Девочка уверенно закивала.

— Вы пришли кого-то навестить? — она подалась вперед, к краю кровати, в нетерпении ожидая моего ответа. Бедняжка… Видимо, ей не хватает общения. Проклятые находятся в изоляции от всего мира. И я очень сомневаюсь, что их часто навещают. — Раньше я вас здесь не видела.

Я неуверенно взглянула на Райвена, ища поддержку в его лице. Не имею ни малейшего желания врать умирающему ребенку, но и говорить правду тоже не хочу — придется слишком много объяснять. Да и вообще… я никогда не общалась с детьми, разве что с детьми краймеров, будучи в юном возрасте. Меня до дрожи пугает мысль, что я могу случайно навредить ребенку. Своей магией или даже чарами. Я ведь не знаю, как чары влияют на детей. И надеюсь, никогда не узнать.

Вот только охотник помогать мне не стал. Он издевательски хмыкнул и не менее издевательски произнес:

— Да, мисс Прайд, мне вот тоже интересно. — Он прищурился. — Вы пришли кого-то навестить? Ночью? В закрытое для посещения отделение?

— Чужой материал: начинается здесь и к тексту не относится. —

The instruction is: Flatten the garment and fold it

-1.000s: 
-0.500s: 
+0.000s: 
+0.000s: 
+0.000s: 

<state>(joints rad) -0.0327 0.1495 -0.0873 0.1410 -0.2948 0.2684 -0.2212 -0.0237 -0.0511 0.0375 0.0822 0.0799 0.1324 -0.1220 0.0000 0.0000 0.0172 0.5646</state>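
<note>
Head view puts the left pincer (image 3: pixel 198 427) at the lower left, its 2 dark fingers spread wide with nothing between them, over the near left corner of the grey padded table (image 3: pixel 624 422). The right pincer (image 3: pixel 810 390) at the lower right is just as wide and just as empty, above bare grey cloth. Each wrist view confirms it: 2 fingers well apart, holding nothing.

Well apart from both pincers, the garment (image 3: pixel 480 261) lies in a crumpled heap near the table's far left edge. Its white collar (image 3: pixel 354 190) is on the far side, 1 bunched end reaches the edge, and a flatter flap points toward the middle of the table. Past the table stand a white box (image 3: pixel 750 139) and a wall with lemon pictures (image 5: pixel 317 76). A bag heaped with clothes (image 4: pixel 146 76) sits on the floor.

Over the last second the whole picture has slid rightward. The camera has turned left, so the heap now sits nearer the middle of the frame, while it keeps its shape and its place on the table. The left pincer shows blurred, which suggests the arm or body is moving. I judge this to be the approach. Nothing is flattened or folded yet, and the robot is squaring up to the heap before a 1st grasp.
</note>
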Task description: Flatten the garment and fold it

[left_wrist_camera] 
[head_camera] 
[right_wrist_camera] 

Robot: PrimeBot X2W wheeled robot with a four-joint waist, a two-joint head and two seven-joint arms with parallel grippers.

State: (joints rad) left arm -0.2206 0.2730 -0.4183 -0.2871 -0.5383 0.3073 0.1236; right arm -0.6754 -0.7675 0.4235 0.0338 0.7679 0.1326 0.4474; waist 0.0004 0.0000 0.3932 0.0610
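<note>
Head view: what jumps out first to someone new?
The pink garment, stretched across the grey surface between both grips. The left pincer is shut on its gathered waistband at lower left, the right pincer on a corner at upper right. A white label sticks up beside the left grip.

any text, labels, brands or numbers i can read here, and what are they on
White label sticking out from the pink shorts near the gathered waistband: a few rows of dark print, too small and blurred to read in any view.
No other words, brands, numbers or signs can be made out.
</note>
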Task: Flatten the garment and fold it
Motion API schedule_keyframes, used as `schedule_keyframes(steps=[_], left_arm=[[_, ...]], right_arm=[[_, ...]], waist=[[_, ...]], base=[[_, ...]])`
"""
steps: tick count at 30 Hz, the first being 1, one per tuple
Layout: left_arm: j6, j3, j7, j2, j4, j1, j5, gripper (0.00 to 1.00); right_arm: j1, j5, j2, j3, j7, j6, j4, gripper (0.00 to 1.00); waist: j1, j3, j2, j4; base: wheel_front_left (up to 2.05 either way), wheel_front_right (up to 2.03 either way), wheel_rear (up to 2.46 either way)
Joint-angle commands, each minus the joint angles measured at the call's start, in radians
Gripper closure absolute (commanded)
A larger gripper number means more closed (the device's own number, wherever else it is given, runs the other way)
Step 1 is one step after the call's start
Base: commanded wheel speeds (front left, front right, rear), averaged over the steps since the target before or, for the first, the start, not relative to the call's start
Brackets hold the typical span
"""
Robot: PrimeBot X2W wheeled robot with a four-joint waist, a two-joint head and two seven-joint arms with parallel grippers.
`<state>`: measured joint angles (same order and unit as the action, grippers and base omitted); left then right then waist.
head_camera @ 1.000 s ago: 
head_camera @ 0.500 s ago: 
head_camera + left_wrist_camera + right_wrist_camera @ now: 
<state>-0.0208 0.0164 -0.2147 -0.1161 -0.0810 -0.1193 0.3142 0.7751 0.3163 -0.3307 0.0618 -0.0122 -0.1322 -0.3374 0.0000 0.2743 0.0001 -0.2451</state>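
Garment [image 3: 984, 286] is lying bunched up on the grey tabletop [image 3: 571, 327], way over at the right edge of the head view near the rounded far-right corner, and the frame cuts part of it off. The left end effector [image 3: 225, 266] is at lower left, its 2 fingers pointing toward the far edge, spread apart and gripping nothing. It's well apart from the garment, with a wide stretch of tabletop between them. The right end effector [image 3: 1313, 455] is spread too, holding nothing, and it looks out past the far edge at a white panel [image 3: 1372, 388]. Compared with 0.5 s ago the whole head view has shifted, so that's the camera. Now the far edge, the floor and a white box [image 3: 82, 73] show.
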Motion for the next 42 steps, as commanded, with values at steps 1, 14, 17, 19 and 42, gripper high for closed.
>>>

Ладно. Придется ответить обтекаемо честно.

— Вообще-то, я искала вас, господин Райвен. По личному вопросу. — Я достала из кармана брюк украденный пропуск и бросила его охотнику. — Медсестра любезно пустила меня в отделение… правда, сама она об этом еще не знает.

Поймав пропуск, Райвен скептично его осмотрел, убедился в подлинности и с надеждой спросил:

— Медсестра в порядке?

— За кого вы меня принимаете? — шутливо отмахнулась. — Разумеется, в порядке.

Высокородный погрозил мне пальцем и, спрятав пропуск в карман камзола, сказал:

— По краю лезвия ходите, мисс Прайд.

Да я и по воде могу пройтись, если потребуется.

— Так вы друзья?! — понаблюдав за нами, определила девочка.

— Хотелось бы надеется, что да, — с намеком произнесла я, адресуя ответ Райвену… который лишь невзрачно усмехнулся, но ничего на это не сказал. Он взял планшет для записей и, насколько мне было видно, отменил все медикаменты, которые ранее были прописаны ребенку, после чего повесил планшет обратно и внимательно посмотрел на девочку.

— Давай, Оливия, — мягко велел охотник, — ложись в постель.

Она сморщила маленький носик.

— Не хочу!

— Если поспишь хотя бы час, — пошел Райвен на компромисс, — то, когда проснешься, тебе станет намного лучше.